= Instrument for Pre-Accession Assistance =

EU funding program

The Instrument for Pre-Accession Assistance, or simply IPA, is a funding mechanism of the European Union. As of 2007, it replaced previous programmes such as the PHARE, ISPA, SAPARD and CARDS. Unlike the previous assistance programs, IPA offers funds to both EU candidate countries (Albania, Moldova, Montenegro, North Macedonia, Serbia, Turkey, Ukraine) and potential candidates (Bosnia and Kosovo).

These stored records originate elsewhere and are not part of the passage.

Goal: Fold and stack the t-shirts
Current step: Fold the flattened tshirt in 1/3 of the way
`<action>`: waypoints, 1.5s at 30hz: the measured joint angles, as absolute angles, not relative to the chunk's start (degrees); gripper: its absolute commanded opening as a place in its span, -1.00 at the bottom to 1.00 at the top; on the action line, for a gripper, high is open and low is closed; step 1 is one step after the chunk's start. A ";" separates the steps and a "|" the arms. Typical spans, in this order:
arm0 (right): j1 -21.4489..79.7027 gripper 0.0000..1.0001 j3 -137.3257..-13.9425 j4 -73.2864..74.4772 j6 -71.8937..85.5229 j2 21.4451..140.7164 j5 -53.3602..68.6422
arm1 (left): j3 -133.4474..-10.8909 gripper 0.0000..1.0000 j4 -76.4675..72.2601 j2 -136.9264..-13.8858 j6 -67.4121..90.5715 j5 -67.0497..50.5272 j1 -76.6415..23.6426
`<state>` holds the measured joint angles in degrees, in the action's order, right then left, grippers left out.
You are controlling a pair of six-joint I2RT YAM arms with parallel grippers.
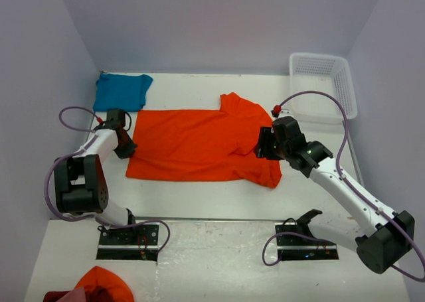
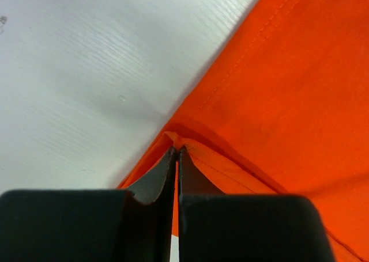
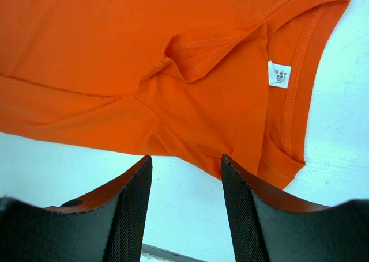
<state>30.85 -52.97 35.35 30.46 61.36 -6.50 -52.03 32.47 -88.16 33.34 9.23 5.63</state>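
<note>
The left hand is pressed together on the hem edge of the orange t-shirt, and a small ridge of cloth is pinched at its tip. Bare white counter is seen to its left. The shirt is spread flat, reaching from the left hand across to the right hand. The right hand is held spread over the collar end, and nothing is gripped by it. The white neck label is seen ahead of it and to its right. The teal-blue t-shirt is laid beyond the left hand, near the orange one's corner. A white basket is set beyond the right hand.
</note>
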 measured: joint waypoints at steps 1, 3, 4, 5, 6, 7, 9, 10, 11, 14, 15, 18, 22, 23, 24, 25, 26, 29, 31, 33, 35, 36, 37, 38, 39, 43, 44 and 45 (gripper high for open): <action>30.85 0.05 -52.97 35.48 30.46 61.56 -6.50 | -52.05 -1.00 32.51 -88.16 33.32 9.34 6.15; 30.85 0.04 -52.97 35.75 30.57 61.76 -6.55 | -52.14 -1.00 32.53 -88.16 33.32 9.43 6.81; 30.85 0.05 -52.97 35.79 30.61 61.78 -6.52 | -52.18 -1.00 32.53 -88.16 33.32 9.43 7.03; 30.85 0.05 -52.97 35.86 30.65 61.82 -6.52 | -52.27 -1.00 32.53 -88.16 33.32 9.41 7.14; 30.85 0.05 -52.97 35.97 30.72 61.89 -6.55 | -52.31 -1.00 32.51 -88.25 33.32 9.41 7.20; 30.85 0.05 -52.97 36.10 30.87 62.00 -6.55 | -52.36 -1.00 32.51 -88.38 33.30 9.34 7.31; 30.89 0.07 -52.97 36.36 31.22 62.37 -6.57 | -52.69 -0.82 32.53 -89.21 33.28 9.04 7.73; 31.05 0.08 -52.97 36.51 31.57 62.65 -6.72 | -52.99 -0.75 32.53 -89.93 33.21 8.71 8.01; 31.14 0.11 -52.88 36.53 32.14 62.92 -6.83 | -53.28 -0.70 32.49 -90.59 33.17 8.40 8.32; 31.51 0.15 -51.90 36.69 34.48 63.33 -7.92 | -53.58 -0.49 32.47 -91.26 33.10 7.44 8.95; 31.73 0.15 -51.42 36.86 35.59 63.61 -8.54 | -53.60 -0.36 32.45 -91.02 33.10 7.22 8.95; 32.64 0.15 -50.52 38.70 39.92 65.56 -11.70 | -53.63 -0.17 32.51 -89.23 32.64 6.90 8.95; 33.78 0.12 -48.45 40.49 46.59 67.75 -14.81 | -54.24 0.01 32.82 -83.77 32.08 7.53 8.49; 33.87 0.11 -47.66 40.64 47.90 67.77 -15.18 | -54.46 0.01 32.82 -82.37 32.10 7.70 8.10; 33.95 0.11 -46.61 40.60 49.39 67.70 -15.53 | -54.61 0.00 32.73 -80.86 32.10 7.88 7.46; 33.98 0.11 -45.58 40.62 50.50 67.59 -15.64 | -54.68 -0.03 32.75 -79.55 32.12 7.92 6.83; 33.98 0.10 -44.42 40.62 52.03 67.42 -15.79 | -54.65 -0.08 32.69 -78.35 32.23 7.88 5.76; 33.98 0.10 -41.67 40.84 55.68 67.16 -16.88 | -53.91 -0.41 31.68 -76.16 32.51 5.80 2.46; 33.98 0.10 -40.56 41.21 57.82 66.98 -17.34 | -52.29 -0.91 30.22 -76.27 32.95 4.01 1.34; 33.98 0.10 -40.01 41.17 59.40 66.98 -17.52 | -50.35 -1.00 29.45 -77.80 33.26 2.57 1.21; 33.98 0.09 -39.70 41.15 60.71 66.98 -17.61 | -48.86 -1.00 29.02 -80.58 33.41 0.89 1.23; 33.98 0.09 -39.59 41.10 61.17 67.00 -17.72 | -48.34 -1.00 28.88 -81.91 33.43 0.12 1.23; 33.98 0.09 -39.57 41.12 61.58 67.11 -17.89 | -47.79 -1.00 28.53 -83.29 33.45 -0.71 1.21; 33.98 0.09 -39.57 41.06 61.95 67.26 -18.17 | -47.31 -1.00 28.25 -84.44 33.45 -1.43 1.21; 33.98 0.07 -39.57 40.99 62.19 67.44 -18.39 | -47.03 -1.00 28.08 -85.21 33.45 -1.87 1.21; 34.02 -0.03 -38.61 39.70 63.26 67.64 -18.44 | -46.94 -1.00 27.29 -86.04 33.45 -2.83 1.21; 34.02 -0.06 -38.13 39.27 63.46 67.64 -18.37 | -46.96 -1.00 27.09 -86.04 33.47 -2.87 1.21; 34.02 -0.07 -37.63 38.98 63.68 67.61 -18.24 | -46.94 -1.00 26.98 -86.06 33.52 -2.96 1.21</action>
<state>34.02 -37.63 38.98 63.68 67.61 -18.24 -46.94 26.98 -86.06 33.52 -2.96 1.21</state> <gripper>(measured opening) 0.484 0.002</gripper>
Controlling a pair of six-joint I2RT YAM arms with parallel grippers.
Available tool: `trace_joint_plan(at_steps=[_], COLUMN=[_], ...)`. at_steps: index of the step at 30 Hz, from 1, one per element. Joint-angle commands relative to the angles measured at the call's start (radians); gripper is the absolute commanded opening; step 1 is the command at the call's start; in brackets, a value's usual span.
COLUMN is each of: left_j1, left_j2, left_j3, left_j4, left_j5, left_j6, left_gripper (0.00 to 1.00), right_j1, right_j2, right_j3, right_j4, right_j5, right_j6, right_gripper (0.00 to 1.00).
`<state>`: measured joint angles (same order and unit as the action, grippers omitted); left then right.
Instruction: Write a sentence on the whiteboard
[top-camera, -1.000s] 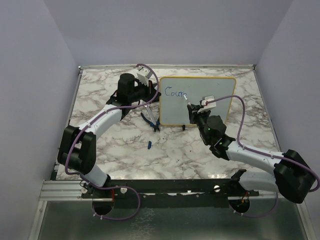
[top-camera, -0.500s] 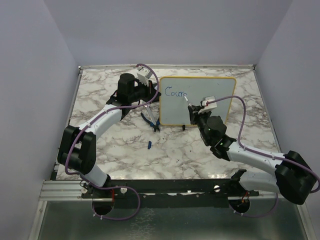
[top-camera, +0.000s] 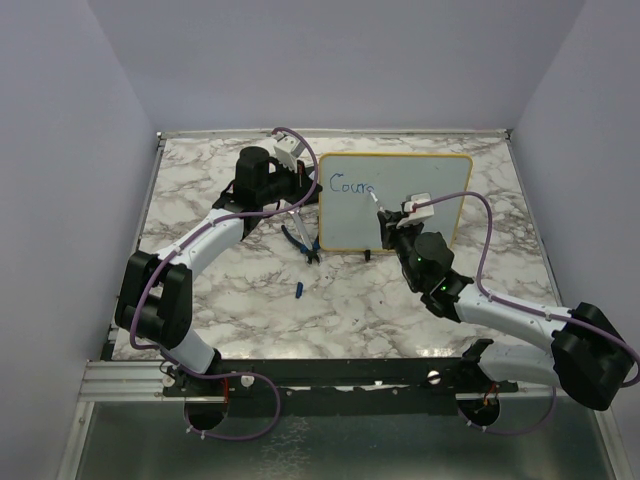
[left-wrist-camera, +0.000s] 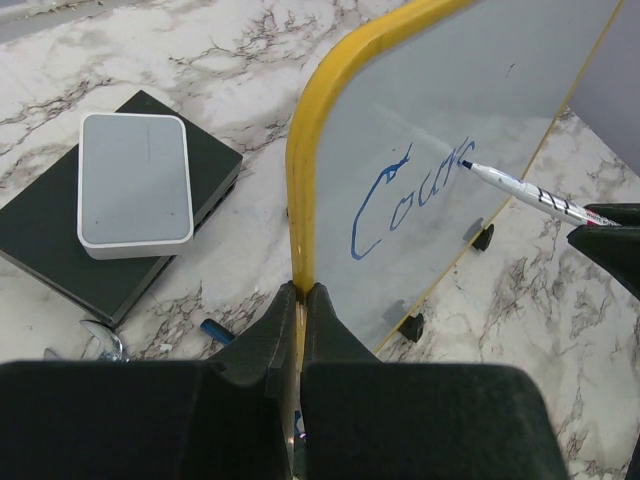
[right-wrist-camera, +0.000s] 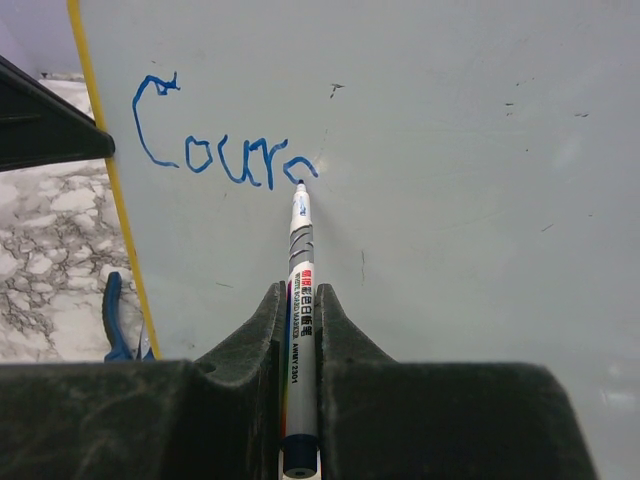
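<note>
The whiteboard (top-camera: 420, 190), white with a thin yellow frame, stands upright at the back of the table. Blue letters run along its upper left. My left gripper (left-wrist-camera: 300, 292) is shut on the board's yellow left edge (left-wrist-camera: 300, 200); it shows in the top view (top-camera: 305, 178) too. My right gripper (right-wrist-camera: 300, 295) is shut on a white marker (right-wrist-camera: 300, 270), whose blue tip touches the board at the end of the last letter. The marker also shows in the left wrist view (left-wrist-camera: 520, 190). The right gripper sits in front of the board (top-camera: 390, 228).
A small grey-and-black box (left-wrist-camera: 130, 190) lies left of the board. Blue-handled pliers (top-camera: 300, 240) lie by the board's lower left corner, and a small blue cap (top-camera: 299, 290) lies nearer on the marble table. The board's black feet (left-wrist-camera: 485, 238) rest on the table.
The marker tip has slid slightly right and down along the board, lengthening the last blue letter. The left gripper and board have not moved.
</note>
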<state>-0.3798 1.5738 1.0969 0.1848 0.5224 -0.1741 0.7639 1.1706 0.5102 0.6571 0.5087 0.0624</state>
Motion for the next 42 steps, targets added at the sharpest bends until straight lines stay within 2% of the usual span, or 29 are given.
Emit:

The previous IPA Regulation covering the period 2007-2013 ("IPA I") was replaced in March 2014 by a new regulation ("IPA II") covering the period 2014–2020. The overall budget allocation for IPA II is EUR 11.7bn. The new regulation streamlined the rules governing access to IPA funds for candidate countries and potential candidates.

A third regulation ("IPA III") covering 2021-2027 is currently being negotiated. The current proposal allocates EUR 14.2bn to fund Albania, Bosnia and Herzegovina, Kosovo, Montenegro, North Macedonia, Serbia and Turkey.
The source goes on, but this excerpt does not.